Radość z wykonywanej pracy
Reklama
Osoby dyżurujące w kawiarence i obsługujące klientów mogą liczyć na wsparcie terapeutów. Na co dzień przekazują im umiejętności zawarte w rocznym planie pracy, ale w lokalu zadania są trochę inne.
– Przede wszystkim uczę moich podopiecznych obsługi ekspresu do kawy, urządzeń AGD w kuchni. Staram się także dodawać im odwagi w kontaktach międzyludzkich, bo niektórzy są jeszcze trochę zestresowani – mówi Anna Kowalewska z pracowni informatycznej. – Obserwując ich przez te kilka dni muszę powiedzieć, że jestem z nich dumna. Widzę zapał oraz radość z wykonywanej pracy i możliwości sprawdzenia swoich możliwości na innym polu niż dotychczas. To tutaj mogą pokazać, jakimi osobami są naprawdę i ile mogą od siebie dać – dodaje.
– Pracuje mi się tutaj bardzo dobrze i cieszę się, że takie miejsce powstało w Świdnicy. Będziemy zapraszać wszystkich, którzy mają chęć na kawkę, lemoniadę i ciasto. Warto do nas zajrzeć, aby zobaczyć umiejętności osób z niepełnosprawnościami, jak się sprawdzają w tej roli i posmakować naszej kawy – zachęca Maciek, a wtórują mu Piotrek i Wojtek.
Zysk dla każdego
Teresa Antonowicz-Rak zauważa, że inicjatywa galerio-kawiarenki jest dobrą okazją do zaakceptowania osób z niepełnosprawnościami i poznania ich od innej strony.
Reklama
– To jest bardzo ważne, aby osoby z niepełnosprawnościami czuły się potrzebne. Galerio-kawiarenka jest miejscem, gdzie będziemy burzyć stereotypy i uprzedzenia. Ja wychodzę z założenia, że każdy z moich podopiecznych ma prawo być wśród ludzi i społeczeństwo powinno wiedzieć, że osoby z niepełnosprawnościami są wśród nas – stwierdza.
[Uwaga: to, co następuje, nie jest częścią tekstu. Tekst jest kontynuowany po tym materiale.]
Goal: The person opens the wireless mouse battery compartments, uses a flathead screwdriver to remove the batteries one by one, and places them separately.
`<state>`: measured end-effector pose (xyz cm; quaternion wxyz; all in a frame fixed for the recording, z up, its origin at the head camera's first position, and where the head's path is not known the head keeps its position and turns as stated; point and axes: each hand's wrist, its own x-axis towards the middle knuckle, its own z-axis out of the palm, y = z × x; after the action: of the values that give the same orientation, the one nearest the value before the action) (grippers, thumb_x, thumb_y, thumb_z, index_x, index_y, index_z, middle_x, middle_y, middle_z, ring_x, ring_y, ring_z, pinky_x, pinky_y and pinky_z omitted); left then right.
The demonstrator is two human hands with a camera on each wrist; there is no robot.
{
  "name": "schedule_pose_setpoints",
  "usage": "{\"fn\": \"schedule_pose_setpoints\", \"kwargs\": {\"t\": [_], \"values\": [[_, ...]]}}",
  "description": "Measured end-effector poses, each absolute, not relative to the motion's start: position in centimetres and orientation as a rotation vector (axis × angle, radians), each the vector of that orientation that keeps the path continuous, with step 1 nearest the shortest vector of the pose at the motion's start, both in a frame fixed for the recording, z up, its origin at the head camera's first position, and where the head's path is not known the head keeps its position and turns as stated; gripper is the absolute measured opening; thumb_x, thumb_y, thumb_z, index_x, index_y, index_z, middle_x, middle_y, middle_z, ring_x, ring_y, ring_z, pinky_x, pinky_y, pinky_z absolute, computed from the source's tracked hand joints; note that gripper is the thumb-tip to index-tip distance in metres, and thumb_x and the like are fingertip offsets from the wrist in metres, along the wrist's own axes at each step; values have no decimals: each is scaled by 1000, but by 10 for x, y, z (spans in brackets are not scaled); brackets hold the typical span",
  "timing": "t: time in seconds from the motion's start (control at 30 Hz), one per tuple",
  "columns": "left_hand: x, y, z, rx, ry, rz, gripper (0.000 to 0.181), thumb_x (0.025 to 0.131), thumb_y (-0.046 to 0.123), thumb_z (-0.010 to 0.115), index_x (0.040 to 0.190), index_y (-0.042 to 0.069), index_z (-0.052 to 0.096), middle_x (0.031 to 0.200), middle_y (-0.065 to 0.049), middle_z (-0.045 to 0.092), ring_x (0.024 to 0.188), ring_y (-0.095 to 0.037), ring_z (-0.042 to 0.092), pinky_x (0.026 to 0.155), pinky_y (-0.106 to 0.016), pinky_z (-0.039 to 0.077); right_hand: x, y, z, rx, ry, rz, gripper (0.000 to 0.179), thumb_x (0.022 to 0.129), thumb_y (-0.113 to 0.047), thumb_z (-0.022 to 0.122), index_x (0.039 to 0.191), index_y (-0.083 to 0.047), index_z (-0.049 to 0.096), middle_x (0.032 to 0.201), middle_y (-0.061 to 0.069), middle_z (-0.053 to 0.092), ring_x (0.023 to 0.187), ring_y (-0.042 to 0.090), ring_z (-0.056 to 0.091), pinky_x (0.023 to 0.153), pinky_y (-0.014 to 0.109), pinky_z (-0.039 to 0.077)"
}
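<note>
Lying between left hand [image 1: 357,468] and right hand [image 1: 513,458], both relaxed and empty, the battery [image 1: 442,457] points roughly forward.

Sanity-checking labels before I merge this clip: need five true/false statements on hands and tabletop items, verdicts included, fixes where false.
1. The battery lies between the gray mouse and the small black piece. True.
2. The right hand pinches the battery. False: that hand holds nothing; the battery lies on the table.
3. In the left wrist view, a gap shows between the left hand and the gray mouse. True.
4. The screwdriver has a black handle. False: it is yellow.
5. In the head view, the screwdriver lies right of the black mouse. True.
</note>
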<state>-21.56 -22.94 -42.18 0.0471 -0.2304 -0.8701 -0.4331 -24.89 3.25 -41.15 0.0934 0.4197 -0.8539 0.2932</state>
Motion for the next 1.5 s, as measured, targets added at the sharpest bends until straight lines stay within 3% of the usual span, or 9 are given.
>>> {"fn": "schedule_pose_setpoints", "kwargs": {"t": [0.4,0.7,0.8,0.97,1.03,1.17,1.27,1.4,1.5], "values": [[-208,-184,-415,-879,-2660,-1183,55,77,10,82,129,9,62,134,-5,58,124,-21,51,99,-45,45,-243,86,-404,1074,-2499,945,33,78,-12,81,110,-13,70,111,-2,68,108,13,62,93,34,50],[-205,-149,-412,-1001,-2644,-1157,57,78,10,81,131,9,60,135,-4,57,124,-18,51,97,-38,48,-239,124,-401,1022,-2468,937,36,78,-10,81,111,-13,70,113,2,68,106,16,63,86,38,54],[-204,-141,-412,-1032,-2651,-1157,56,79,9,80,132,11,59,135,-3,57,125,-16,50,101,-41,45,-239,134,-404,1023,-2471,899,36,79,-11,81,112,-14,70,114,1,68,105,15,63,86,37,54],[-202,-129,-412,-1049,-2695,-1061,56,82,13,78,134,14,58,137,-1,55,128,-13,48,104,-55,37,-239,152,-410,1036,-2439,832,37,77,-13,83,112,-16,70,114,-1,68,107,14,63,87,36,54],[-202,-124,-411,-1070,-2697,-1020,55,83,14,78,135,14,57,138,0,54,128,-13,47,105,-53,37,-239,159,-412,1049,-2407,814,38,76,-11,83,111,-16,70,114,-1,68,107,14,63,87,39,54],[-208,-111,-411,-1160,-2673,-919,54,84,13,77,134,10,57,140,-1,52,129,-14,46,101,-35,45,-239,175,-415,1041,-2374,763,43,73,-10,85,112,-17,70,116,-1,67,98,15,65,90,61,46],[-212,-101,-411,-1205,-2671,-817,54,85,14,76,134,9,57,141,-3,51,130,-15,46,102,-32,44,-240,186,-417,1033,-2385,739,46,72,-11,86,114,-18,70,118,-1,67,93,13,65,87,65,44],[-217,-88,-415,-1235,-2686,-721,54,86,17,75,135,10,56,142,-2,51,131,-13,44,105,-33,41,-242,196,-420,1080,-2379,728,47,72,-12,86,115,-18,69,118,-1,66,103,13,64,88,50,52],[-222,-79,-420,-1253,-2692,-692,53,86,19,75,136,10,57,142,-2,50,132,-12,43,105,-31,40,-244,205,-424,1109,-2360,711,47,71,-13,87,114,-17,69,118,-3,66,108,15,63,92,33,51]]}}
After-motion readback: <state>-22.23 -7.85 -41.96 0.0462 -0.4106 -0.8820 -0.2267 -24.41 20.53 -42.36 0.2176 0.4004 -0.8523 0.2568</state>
Głosy aprobaty słychać także od rodziców, których dzieci są uczestnikami Warsztatu Terapii Zajęciowej. Beata Kawa, mama Łukasza, twierdzi, że to miejsce może zagwarantować im dalszy rozwój i dać poczucie własnej wartości.
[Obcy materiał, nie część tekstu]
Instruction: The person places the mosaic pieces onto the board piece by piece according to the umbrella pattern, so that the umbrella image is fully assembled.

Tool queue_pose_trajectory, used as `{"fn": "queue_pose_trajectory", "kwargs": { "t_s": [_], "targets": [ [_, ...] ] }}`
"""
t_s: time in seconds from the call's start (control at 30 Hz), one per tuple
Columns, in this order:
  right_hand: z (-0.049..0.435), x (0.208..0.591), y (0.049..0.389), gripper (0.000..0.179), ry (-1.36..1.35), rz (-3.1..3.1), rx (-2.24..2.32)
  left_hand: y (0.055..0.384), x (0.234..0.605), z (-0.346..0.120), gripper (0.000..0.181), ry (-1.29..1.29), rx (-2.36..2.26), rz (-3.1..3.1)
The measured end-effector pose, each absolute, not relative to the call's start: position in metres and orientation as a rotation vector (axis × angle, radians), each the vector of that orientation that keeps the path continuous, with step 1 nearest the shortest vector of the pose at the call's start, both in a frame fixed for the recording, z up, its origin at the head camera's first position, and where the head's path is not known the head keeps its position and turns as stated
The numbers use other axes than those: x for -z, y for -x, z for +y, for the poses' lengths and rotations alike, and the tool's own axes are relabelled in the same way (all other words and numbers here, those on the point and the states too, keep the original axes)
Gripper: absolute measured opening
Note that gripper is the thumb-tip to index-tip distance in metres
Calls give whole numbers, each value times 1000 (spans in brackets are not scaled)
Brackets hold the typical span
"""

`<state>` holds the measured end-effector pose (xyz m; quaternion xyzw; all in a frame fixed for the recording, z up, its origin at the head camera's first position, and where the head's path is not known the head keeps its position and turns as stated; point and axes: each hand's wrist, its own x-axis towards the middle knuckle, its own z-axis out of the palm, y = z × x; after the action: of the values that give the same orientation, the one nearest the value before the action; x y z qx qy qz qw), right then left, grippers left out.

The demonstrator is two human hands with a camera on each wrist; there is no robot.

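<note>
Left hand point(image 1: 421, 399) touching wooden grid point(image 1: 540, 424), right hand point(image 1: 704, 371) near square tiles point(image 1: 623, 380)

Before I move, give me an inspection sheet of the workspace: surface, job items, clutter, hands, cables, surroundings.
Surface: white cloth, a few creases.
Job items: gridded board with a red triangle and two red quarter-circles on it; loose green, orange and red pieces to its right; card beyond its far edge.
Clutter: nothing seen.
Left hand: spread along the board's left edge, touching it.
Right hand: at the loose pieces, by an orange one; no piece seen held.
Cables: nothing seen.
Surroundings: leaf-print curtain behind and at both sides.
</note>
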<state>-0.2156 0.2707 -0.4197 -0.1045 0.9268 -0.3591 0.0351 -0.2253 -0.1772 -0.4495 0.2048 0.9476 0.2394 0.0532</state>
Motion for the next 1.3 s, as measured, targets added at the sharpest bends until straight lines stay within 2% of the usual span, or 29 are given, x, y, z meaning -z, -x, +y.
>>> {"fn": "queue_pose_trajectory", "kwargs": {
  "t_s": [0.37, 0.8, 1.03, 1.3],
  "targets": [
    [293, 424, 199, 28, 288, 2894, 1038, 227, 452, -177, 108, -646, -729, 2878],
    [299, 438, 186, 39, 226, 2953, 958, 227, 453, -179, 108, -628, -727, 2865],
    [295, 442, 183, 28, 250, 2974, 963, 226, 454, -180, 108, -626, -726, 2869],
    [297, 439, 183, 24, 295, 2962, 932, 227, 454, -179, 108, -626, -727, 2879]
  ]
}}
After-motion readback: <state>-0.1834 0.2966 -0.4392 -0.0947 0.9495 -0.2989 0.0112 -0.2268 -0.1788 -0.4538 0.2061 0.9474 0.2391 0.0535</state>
– Istotne jest dla nich to, że nie tylko spędzają czas na warsztatach, ale mają także swoje miejsce wśród społeczności świdnickiej, gdzie mogą rozwijać swoje umiejętności. Cieszą się z każdej chwili, którą spędzają w kawiarence, czują się tu jak ryby w wodzie. Do lokalu zaglądają różne osoby, nie tylko z niepełnosprawnościami i myślę, że jest to z zyskiem dla każdego.
Plany na przyszłość
– Mnie nie zależy na tym, abyśmy byli dochodowi. Ja bym chciała, abyśmy zarobili na utrzymanie lokalu i przeprowadzanie warsztatów. Co ważne, zysk ze sprzedaży rękodzieła nie jest przeznaczany na kawiarenkę, ale umożliwia wyjazdy integracyjne z naszymi podopiecznymi. Dzięki temu, gdy wyjeżdżamy np. na wakacje czy do teatru, możemy pokryć koszty organizacyjne za uczestników – wyjaśnia Teresa Antonowicz-Rak.
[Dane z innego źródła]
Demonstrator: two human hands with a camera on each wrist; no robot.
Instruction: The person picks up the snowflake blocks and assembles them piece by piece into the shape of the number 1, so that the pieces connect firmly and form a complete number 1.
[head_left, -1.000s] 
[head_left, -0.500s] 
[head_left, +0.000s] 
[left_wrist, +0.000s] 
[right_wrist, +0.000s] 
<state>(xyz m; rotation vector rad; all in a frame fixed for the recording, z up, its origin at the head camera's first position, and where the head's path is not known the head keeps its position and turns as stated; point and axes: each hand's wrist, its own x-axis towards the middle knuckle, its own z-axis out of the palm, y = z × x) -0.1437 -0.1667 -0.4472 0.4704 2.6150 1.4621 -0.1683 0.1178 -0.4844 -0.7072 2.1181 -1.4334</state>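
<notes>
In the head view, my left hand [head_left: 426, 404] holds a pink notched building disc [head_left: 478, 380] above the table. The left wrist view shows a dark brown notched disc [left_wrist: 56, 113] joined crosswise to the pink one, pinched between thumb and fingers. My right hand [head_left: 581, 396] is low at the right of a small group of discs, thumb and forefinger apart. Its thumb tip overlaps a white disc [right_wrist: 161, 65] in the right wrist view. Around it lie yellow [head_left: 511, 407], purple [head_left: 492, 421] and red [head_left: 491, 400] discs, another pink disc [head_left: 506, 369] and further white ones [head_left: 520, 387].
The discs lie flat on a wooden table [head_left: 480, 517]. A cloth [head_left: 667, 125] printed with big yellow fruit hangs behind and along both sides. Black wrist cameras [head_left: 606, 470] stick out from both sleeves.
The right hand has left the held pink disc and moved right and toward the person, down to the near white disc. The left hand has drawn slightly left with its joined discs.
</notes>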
Pojawiają się także marzenia na przyszłość, wśród których jest stworzenie spółdzielni socjalnej. Byłoby to miejsce działające niezależnie od kawiarenki, w której pracowałyby zarówno osoby zdrowe, jak i z niepełnosprawnościami. To właśnie tam podopieczni WTZ mogliby znaleźć zatrudnienie. Planowane są także szkolenia dla rodziców osób z niepełnosprawnościami, spotkania z psychologami, seksuologami czy terapeutami. Galerio-kawiarenka ma być także miejscem, w którym przeprowadzane będą różne warsztaty dla przechodniów spacerujących po rynku i pragnących twórczo spędzić czas w miłym towarzystwie.
„Ważka Art-Café” zaprasza wszystkich od poniedziałku do piątku w godzinach od 10 do 17, natomiast w soboty – od 10 do 14. Lokal mieści się na świdnickim rynku przy ul. Wewnętrznej 3.